Some years ago, long before the cheap versions became available, I purchased a Mitutoyo digital calliper, which behaved faultlessly until a couple of months ago, when, after replacing the battery, it started switching itself off at random times.
Despite replacing the battery again, it insisted that the battery still needed replacing.
I also have a couple of cheap, noname, callipers, which accept the rejected batteries without complaint.
By chance I discovered that batteries are not created equal. The Mitutoyo wants SR44s, and I purchased a packet of 10 that were advertised as being compatible. It turns out that proper SR44s are silver oxide and have a voltage of 1.55;  "compatibles" are alkaline with a voltage of 1.5 - just 0.05 volts less. The noname callipers are quite happy with 1.5v, but the Mitutoyo doesn't like them - I gave it a 1.55v battery and it's working fine again.


----------



## Wagon173 (Mar 26, 2013)

Harbor freight its an amazing store for someone on a budget.  I'm also very hard on my tools.  I try to baby all of my precision stuff, but my automotive and fabrication tools get abused regularly.  Angle grinders are awesome too.  I've killed a couple name brand angle grinders from excessive use so I bought the 20 dollar one from hf and the 2 year warranty.  I've killed 3 so far and just bring it in and exchange it.  Its like anything else.  If you buy something you don't know much about you're potentially shooting yourself in the foot.  I also but a lot off bench grinding wheels, buffers and brushes.  Their shop rags and tap and die sets aren't really worth the headache imo.  I got their sawzall for demo work and after very extended use, its still tuning like a champ.  Is funny that tools have almost created a political niche.  instead of liberals and conservatives, you have snap on versus pittsburgh.  Meanwhile s & k has taken a seat on the fence.  : p


----------



## dman (Mar 26, 2013)

Tin Falcon said:


> I have not tried the HF metal tool boxes.
> 
> I do have one of the wood machinist chests . IMHO good bang for the buck . I got a 40% off deal so paid $ 60. I paid twice that for my sons grizzly box although it is bigger with more drawers. Not a Gershner but not a Gershner price either.
> Am fortunate to have found a deal on a Kennedy box used and some new craftsman work benches with lots of drawers.
> ...



i had a look around harbor freight recently. what i have to say. good value but be very selective, most of the store is filled with stuff not worth buying even to throw away when you are done. for preceision tools, inspect before you buy. i got the 8" calipers. and am considering the 3piece micrometer set. there are better deals on mics on ebay but no way to inslect for parallelism before i buy so i may just go with harbor freight. 

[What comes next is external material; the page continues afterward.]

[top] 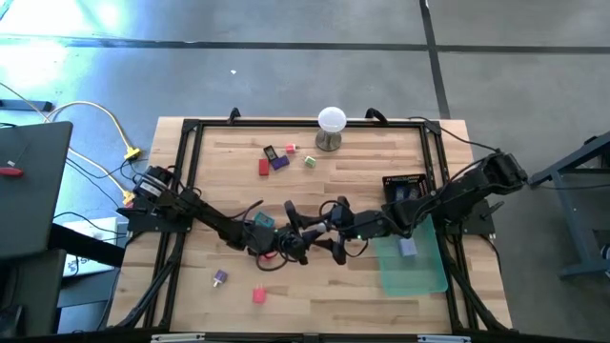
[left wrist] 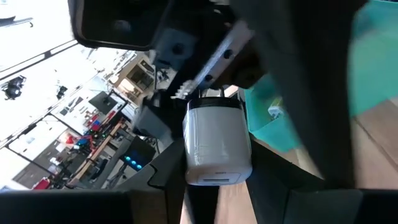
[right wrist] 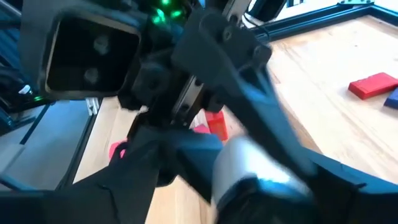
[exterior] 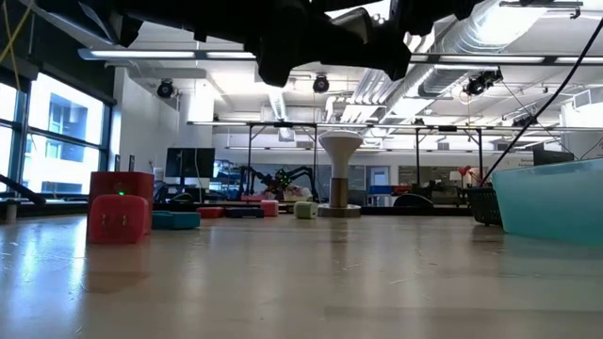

i was looking at that wood toolchest and the carpenters bench. both look like a good value. i also picked up a chainfall that i used to lift my knee mill. right now sears has a great deal on a wookbench with a butcher block top. i can't buy a top for what they list anywhere else. but the smaller harbor freight butcher block table may be all i need.


----------



## Sshire (Mar 26, 2013)

If I can afford it, I try to buy "good" measuring tools. All of my micrometers are Starrett, bought used on EBay and all checked out perfectly.. Most of them came in those great wooden boxes except for an inside mike that was in a fitted, fabric lined case.
My first new purchase was a Mitutoyo digital caliper. $100 (yes that's 5x the HF price)
I use it every time I'm in the shop and it has remained deadon accurate. The battery life is exceptional. Replaced the original battery after a bit over a year of use.
Having said that, if I couldn't afford the $100, a HF caliper would work. It's better than nothing.


----------



## dman (Mar 26, 2013)

Sshire said:


> If I can afford it, I try to buy "good" measuring tools. All of my micrometers are Starrett, bought used on EBay and all checked out perfectly.. Most of them came in those great wooden boxes except for an inside mike that was in a fitted, fabric lined case.
> My first new purchase was a Mitutoyo digital caliper. $100 (yes that's 5x the HF price)
> I use it every time I'm in the shop and it has remained deadon accurate. The battery life is exceptional. Replaced the original battery after a bit over a year of use.
> Having said that, if I couldn't afford the $100, a HF caliper would work. It's better than nothing.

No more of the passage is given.